As you can see, Neuron can only load up to Node 167, after which it cannot load anymore, resulting in a crash. In a manual approach, meaning adding Node 166 , Node 167 then Node 168 still leads to similar results. However, in these recent attempts, although Neuron still crashes, the issue of 200% CPU usage no longer occurs.

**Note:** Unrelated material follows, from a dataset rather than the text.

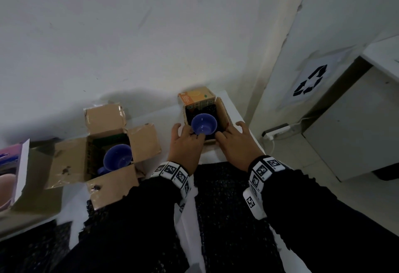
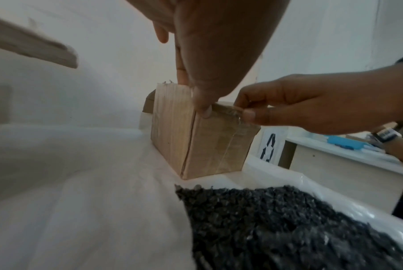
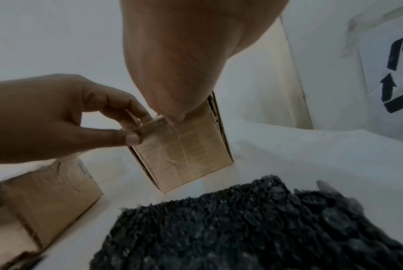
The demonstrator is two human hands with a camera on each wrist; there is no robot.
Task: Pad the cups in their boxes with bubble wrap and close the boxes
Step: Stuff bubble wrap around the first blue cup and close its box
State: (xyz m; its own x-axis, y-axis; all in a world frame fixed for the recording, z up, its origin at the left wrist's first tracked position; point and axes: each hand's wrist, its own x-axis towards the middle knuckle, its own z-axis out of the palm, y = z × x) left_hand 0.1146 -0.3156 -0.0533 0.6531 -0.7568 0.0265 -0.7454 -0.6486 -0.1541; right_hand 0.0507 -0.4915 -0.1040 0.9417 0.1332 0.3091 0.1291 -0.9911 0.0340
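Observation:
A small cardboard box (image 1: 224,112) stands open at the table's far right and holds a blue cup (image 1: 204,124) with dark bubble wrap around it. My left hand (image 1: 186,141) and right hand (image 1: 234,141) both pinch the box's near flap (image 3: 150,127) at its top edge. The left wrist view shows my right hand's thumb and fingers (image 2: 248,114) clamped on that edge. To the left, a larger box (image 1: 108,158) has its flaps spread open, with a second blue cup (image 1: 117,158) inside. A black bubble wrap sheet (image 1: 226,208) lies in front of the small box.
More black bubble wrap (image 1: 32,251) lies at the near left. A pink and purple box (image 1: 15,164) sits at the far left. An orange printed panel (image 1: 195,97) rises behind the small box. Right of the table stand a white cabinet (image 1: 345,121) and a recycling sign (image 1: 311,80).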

I also tried git clone -b main , and with this compilation, I could still only create up to 200 nodes. However, the difference is when I tried it with a pre-created database containing approximately 205 nodes. The log looks like this:

_2023-10-09 18:48:12:778 [WARN] [neuron] persist.c:1296 SQL SELECT setting FROM settings WHERE node_name=? with Node200 fail: no more rows available 2023-10-09 18:48:12:778 [WARN] [neuron] storage.c:128 load Node200 setting fail 2023-10-09 18:48:12:778 [NOTICE] [neuron] event_linux.c:293 add io, fd: 1012, epoll: 1014, ret: 0 2023-10-09 18:48:12:778 [NOTICE] [neuron] storage.c:383 load adapter success type:1, name:Node200 plugin:Modbus TCP state:1 2023-10-09 18:48:12:778 [NOTICE] [neuron] manager.c:253 bind node Node200 to src addr(46732) 2023-10-09 18:48:12:778 [NOTICE] [Node201] modbus_tcp.c:110 Node201 init success 2023-10-09 18:48:12:778 [WARN] [neuron] persist.c:1296 SQL SELECT setting FROM settings WHERE node_name=? with Node201 fail: no more rows available 2023-10-09 18:48:12:778 [WARN] [neuron] storage.c:128 load Node201 setting fail 2023-10-09 18:48:12:778 [NOTICE] [neuron] event_linux.c:293 add io, fd: 1017, epoll: 1019, ret: 0 2023-10-09 18:48:12:779 [NOTICE] [neuron] storage.c:383 load adapter success type:1, name:Node201 plugin:Modbus TCP state:1 2023-10-09 18:48:12:779 [NOTICE] [neuron] manager.c:253 bind node Node201 to src addr(52978) 2023-10-09 18:48:12:779 [WARN] [neuron] event_linux.c:126 event loop exit, errno: Bad file descriptor(9), stop: 0 2023-10-09 18:48:12:779 [NOTICE] [node202] modbus_tcp.c:110 node202 init success 2023-10-09 18:48:12:779 [WARN] [neuron] persist.c:1296 SQL SELECT setting FROM settings WHERE node_name=? with node202 fail: no more rows available 2023-10-09 18:48:12:779 [WARN] [neuron] storage.c:128 load node202 setting fail 2023-10-09 18:48:12:779 [NOTICE] [neuron] event_linux.c:293 add io, fd: 1022, epoll: -1, ret: -1 2023-10-09 18:48:12:779 [WARN] [neuron] event_linux.c:126 event loop exit, errno: Bad file descriptor(9), stop: 0 2023-10-09 18:48:12:779 [NOTICE] [neuron] storage.c:383 load adapter success type:1, name:node202 plugin:Modbus TCP state:1 2023-10-09 18:48:12:779 [NOTICE] [neuron] manager.c:253 bind node node202 to src addr(58539) 2023-10-09 18:48:12:779 [NOTICE] [neuron] storage.c:383 load adapter success type:1, name:node203 plugin:Modbus TCP state:1 2023-10-09 18:48:12:779 [WARN] [neuron] event_linux.c:126 event loop exit, errno: Bad file descriptor(9), stop: 0 2023-10-09 18:48:12:779 [NOTICE] [neuron] eventlinux.c:245 add timer, second: 0, millisecond: 10, timer: -1 in epoll 8, ret: -1 2023-10-09 18:48:12:779 [NOTICE] [neuron] manager.c:155 manager start

I thinks epoll = -1 means that Neuron has stopped functioning logically.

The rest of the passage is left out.